マントルを中心に空が、太陽を中心に星が、銀河を中心にまた別の銀河が、回る、回る。
その営みはきっと果てしなくて、私の前に訪れたちっちゃな終わりなんて、何の意味もないのだ。
ゴールデンウィークが終わって、みんなダラダラと学校生活を再開したある日のこと。梅雨の近づく湿った教室は、葉桜からのぞく木漏れ日よりも少しどんよりとしていて、ちらちらと騒がしい。

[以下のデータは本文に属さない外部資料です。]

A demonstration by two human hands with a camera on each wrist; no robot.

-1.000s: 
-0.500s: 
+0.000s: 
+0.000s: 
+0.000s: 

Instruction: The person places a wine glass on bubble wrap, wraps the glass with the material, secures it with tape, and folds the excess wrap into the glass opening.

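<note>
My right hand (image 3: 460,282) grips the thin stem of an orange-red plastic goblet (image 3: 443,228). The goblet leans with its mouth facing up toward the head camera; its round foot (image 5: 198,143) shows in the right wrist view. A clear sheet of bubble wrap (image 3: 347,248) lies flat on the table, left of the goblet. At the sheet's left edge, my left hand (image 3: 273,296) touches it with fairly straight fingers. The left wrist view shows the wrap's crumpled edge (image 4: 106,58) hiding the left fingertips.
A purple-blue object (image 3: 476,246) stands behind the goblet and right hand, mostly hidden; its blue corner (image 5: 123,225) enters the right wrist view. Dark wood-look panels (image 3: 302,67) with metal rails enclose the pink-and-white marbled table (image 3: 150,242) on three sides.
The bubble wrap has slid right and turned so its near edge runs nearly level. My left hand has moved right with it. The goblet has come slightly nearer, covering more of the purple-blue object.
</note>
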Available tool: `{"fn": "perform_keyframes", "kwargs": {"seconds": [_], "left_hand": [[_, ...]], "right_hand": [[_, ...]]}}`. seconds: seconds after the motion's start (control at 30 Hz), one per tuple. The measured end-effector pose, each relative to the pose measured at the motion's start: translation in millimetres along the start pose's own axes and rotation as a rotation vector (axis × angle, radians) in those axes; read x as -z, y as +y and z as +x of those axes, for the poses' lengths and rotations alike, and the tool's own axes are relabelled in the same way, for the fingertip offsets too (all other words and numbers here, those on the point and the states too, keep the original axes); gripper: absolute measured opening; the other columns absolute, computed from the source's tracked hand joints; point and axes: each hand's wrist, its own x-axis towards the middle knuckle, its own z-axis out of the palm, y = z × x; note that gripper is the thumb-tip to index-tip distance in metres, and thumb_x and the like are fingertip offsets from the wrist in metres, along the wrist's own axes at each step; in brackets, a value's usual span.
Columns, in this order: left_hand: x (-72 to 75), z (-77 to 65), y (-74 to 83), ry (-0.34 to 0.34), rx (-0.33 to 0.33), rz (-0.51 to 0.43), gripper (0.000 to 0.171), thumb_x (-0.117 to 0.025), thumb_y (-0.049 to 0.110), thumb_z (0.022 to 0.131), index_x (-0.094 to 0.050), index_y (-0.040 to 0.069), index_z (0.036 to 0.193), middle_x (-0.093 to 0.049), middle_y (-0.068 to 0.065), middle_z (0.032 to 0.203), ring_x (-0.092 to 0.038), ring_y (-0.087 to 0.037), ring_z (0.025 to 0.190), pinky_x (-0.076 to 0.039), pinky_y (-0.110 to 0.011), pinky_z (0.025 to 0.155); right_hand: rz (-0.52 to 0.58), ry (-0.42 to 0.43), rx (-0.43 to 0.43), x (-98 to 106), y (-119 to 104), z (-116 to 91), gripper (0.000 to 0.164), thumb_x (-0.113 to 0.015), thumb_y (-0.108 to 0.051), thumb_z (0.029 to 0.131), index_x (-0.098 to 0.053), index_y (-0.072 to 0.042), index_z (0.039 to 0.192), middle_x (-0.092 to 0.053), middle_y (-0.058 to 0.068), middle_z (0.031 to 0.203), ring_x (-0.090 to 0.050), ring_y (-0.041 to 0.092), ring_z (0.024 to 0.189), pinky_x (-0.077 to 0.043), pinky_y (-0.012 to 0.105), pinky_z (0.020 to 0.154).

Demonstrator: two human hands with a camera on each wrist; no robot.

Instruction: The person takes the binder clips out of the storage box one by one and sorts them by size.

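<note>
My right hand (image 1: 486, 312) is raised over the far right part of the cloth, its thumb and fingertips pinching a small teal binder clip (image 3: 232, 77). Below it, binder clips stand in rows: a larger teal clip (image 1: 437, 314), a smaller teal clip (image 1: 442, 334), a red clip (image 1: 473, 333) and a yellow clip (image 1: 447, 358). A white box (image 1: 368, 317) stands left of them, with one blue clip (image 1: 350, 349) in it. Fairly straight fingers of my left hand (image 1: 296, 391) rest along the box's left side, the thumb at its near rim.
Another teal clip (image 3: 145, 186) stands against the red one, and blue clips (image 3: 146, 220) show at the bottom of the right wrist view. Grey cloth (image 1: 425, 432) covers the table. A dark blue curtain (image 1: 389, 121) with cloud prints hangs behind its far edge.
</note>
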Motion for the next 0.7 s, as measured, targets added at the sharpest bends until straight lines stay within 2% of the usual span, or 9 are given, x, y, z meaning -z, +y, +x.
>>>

その騒音と日陰の煩さに聞き逃してしまえばよかったのに。
消えたいだなんて君は言った。
その声に、私は顔を上げてしまった。
「手伝ってほしい」
普段はそっけないくせに「ズッ友だよね」「ニコイチだよね」なんて。ウザいよ。どんなツンデレだよ。でも私にはそんなこと言えず、断ることもできず。
「なにそれ一緒にしねっていうの?」
そんな、苦し紛れの一言で今日は最後の日になってしまった。
それからの授業はずっと上の空で、君のことを考えていた。
君は青が好きだった。
気がついたら空に手を伸ばしていて、海ではすぐに遠くに行ってしまうから、貝殻を踏んづけて追いかけていた。怖い海にもなんとか入って、後少し。そんなときに君は海に背を預けた。あのとき君は、何を思っていたのだろうか。
放課後、「バイバイ」と君は言った。これで何もなかったことになるだろうかと思えるわけもなく、私は君の袖口を掴む。
「こんな手伝いしたくないでしょ」
「ちょっと待ってよ、タピってからにしない?」
「……本気でついてくるつもりなの?」
「流石にあの世まではいかないよ」
本当は行かないでって言いたかった。でも、それって言っていいんだろうか。死ぬ権利については道徳でも習うことだ。安楽死制度だって外国にはある。
死ぬのは悪いことなのだろうか、そもそも生きるってなんなんだ。分かるわけがない。もっと無邪気に善悪を決めて
『君が悪いよ』
『私悪いね』
なんてやり取りでこの地獄が終わってしまえば、いや、それはキモいか。
こんなジレンマだよ。もう、私はどうしよう。
今日が最後の日になってしまう。
君は青が好きなんだ。
気がついたら空に手を伸ばしていて、海ではすぐ遠くに行ってしまう。でも、私は止められない。一緒に行く勇気もない。
突然空に背を預ける君は、何を思っているんだろうか。
「ねぇ、もしも世界が終わるなら、何する?」
「ん〜今日みたいにタピオカ飲んでるんじゃない?」
「それ、私発案じゃん」
「じゃあきっと君と一緒にいるんだよ」
「……なにそれ」
じゃあずっと一緒にいてよ。生きててほしいなんて言わない。死んでもいいから、一緒にいてよ。そういえばよかった。死なないでなんて、そんなこと言っちゃいけないって思うなら。一緒にいてほしいって気持ちだけでも言えばよかった。
「じゃあ、バイバイ」
ちょっと待ってよ。もう少し日常を私に頂戴。君の笑顔も涙もきっと、もう、使わないんでしょう?
なんて、君には当然届かない。
君は落ちる。青すぎる海に。
私はかける。階段を下に。
ああ、君はもういない。
今日は最後の日
きっと明日も世界は回る。私の頭の中を君を中心に後悔が、マントルを中心に空が、太陽を中心に星が、銀河を中心にまた別の銀河が、回る、回る。
もしも世界が終わるなら、私は一人で、タピオカを飲んで、ちょっと後悔をしながらくたばっていくんだと思う。きっとその日もくるくると回る。回っている。